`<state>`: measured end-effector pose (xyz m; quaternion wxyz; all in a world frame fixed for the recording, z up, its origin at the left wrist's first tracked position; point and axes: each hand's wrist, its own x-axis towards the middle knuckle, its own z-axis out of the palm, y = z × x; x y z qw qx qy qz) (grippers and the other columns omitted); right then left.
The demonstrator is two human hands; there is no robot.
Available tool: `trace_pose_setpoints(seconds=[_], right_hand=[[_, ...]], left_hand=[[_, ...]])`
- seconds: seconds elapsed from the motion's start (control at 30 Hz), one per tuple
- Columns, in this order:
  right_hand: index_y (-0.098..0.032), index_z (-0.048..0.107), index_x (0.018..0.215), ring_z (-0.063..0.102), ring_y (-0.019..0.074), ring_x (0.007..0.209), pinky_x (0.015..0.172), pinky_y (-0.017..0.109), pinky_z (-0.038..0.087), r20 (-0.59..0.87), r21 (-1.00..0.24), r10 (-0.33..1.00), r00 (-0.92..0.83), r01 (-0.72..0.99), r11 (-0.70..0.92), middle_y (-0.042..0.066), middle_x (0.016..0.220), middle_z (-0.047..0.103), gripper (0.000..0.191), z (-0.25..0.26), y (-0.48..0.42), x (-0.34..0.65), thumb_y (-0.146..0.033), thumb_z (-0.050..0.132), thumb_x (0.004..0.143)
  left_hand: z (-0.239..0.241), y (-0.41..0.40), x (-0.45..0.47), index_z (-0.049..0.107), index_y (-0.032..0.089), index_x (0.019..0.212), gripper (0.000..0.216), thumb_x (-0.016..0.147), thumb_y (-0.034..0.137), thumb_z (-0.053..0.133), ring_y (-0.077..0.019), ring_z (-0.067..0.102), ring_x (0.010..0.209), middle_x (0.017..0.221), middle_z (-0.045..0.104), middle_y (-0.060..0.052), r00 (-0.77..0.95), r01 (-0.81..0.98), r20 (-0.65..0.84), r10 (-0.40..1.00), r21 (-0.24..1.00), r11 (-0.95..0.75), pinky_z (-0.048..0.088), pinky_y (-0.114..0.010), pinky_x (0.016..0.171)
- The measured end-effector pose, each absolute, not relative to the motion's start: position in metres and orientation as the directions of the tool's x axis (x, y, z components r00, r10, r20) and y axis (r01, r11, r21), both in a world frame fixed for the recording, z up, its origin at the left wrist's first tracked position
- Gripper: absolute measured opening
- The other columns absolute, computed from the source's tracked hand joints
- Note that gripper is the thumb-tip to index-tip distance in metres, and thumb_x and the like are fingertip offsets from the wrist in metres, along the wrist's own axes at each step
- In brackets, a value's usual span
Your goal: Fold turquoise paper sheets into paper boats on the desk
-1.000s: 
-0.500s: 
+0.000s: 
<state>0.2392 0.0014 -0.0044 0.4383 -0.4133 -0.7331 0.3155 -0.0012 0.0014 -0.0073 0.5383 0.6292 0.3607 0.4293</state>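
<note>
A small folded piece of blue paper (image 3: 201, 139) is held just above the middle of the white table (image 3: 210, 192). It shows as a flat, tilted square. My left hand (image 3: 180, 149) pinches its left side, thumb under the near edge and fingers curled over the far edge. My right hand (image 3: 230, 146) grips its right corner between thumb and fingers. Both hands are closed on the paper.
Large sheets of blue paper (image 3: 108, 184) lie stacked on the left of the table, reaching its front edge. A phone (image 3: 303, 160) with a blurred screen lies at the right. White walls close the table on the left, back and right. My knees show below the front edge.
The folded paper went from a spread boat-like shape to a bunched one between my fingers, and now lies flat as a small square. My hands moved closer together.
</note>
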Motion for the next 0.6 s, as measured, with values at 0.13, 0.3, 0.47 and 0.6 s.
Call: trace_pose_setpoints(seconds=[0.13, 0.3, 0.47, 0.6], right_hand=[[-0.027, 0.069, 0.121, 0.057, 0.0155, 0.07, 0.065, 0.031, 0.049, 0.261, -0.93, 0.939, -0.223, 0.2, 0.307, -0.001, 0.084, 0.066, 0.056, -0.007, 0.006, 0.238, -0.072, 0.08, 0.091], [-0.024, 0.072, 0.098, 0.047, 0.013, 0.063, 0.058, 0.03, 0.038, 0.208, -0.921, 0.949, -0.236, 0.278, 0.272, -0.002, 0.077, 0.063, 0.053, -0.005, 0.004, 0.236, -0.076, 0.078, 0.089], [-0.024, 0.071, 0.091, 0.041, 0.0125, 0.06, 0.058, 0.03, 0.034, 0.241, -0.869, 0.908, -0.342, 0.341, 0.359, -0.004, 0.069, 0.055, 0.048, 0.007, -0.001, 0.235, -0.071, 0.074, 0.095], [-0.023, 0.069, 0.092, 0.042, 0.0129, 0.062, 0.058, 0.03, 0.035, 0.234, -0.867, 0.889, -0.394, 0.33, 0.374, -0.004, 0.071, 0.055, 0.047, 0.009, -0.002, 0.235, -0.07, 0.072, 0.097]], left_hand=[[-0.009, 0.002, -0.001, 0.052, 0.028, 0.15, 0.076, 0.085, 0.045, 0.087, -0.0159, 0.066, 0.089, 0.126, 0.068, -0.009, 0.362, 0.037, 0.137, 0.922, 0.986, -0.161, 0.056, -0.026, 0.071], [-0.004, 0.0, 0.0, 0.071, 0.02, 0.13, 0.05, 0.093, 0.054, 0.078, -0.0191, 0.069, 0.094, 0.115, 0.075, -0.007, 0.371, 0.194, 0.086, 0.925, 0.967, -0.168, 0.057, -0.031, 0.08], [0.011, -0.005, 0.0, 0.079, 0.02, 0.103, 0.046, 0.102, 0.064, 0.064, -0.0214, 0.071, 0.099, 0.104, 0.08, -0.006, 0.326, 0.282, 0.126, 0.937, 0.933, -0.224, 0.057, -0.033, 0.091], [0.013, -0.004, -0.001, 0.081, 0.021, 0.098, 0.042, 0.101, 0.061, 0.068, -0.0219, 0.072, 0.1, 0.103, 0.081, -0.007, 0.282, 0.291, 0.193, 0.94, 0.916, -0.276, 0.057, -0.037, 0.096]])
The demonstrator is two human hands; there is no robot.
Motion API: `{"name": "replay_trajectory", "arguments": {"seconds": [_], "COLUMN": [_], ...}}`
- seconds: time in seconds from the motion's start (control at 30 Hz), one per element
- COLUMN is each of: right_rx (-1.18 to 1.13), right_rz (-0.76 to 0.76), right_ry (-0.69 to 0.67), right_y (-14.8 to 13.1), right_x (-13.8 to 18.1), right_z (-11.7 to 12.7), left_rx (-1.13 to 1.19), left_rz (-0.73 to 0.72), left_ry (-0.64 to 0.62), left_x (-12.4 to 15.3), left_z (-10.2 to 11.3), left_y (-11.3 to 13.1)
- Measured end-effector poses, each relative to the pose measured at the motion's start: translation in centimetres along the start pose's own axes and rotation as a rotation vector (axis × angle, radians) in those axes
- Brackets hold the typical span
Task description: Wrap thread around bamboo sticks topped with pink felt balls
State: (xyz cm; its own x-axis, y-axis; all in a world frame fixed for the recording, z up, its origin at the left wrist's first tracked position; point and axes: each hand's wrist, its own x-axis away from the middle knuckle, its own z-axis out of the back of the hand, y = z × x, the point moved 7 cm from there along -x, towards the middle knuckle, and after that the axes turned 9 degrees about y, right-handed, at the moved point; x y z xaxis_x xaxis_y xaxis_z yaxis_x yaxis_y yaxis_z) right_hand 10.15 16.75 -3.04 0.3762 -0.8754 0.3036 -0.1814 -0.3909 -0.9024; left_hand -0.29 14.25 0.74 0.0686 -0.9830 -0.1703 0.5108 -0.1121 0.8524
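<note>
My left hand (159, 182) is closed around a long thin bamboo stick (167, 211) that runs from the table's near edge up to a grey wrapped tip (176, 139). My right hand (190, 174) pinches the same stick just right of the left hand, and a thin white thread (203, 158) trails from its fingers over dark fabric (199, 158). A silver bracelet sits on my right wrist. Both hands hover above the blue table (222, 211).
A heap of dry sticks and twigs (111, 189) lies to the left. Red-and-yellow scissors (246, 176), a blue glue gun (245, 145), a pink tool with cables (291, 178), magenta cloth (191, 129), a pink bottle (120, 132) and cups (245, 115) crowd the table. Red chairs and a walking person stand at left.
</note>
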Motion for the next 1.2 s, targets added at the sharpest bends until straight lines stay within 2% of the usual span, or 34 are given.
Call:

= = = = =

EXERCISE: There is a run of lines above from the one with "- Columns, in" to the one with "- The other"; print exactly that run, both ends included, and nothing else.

RESULT:
- Columns, in this order:
  right_hand: index_y (-0.098..0.032), index_z (-0.048..0.107), index_x (0.018..0.215), ring_z (-0.063..0.102), ring_y (-0.019..0.074), ring_x (0.007..0.209), pinky_x (0.015..0.172), pinky_y (-0.017..0.109), pinky_z (-0.038..0.087), r20 (-0.59..0.87), r21 (-1.00..0.24), r10 (-0.33..1.00), r00 (-0.92..0.83), r01 (-0.72..0.99), r11 (-0.70..0.92), middle_y (-0.042..0.066), middle_x (0.016..0.220), middle_z (-0.047..0.103), gripper (0.000..0.191), z (-0.25..0.26), y (-0.48..0.42), x (-0.34..0.65), thumb_y (-0.146..0.033), thumb_z (-0.050..0.132), thumb_x (0.004..0.143)
  left_hand: z (-0.239..0.241), y (-0.41..0.40), x (-0.45..0.47), index_z (-0.049..0.107), index_y (-0.032..0.089), index_x (0.019..0.212), gripper (0.000..0.216), thumb_x (-0.016..0.147), thumb_y (-0.034..0.137), thumb_z (-0.053..0.133), ring_y (-0.077..0.019), ring_z (-0.067..0.102), ring_x (0.010..0.209), middle_x (0.017..0.221), middle_z (-0.045..0.104), middle_y (-0.060..0.052), r00 (-0.77..0.95), r01 (-0.81..0.98), r20 (-0.65..0.84), r10 (-0.40..1.00), r21 (-0.24..1.00), r11 (-0.95..0.75), pinky_z (-0.048..0.088), pinky_y (-0.114..0.010), pinky_x (0.016..0.171)
- The measured end-effector pose, each absolute, not relative to the motion's start: position in metres and orientation as the directions of the tool's x axis (x, y, z components r00, r10, r20) and y axis (r01, r11, r21), both in a world frame fixed for the recording, z up, its origin at the left wrist's first tracked position
- Gripper: absolute measured opening
- The other columns absolute, computed from the source's tracked hand joints

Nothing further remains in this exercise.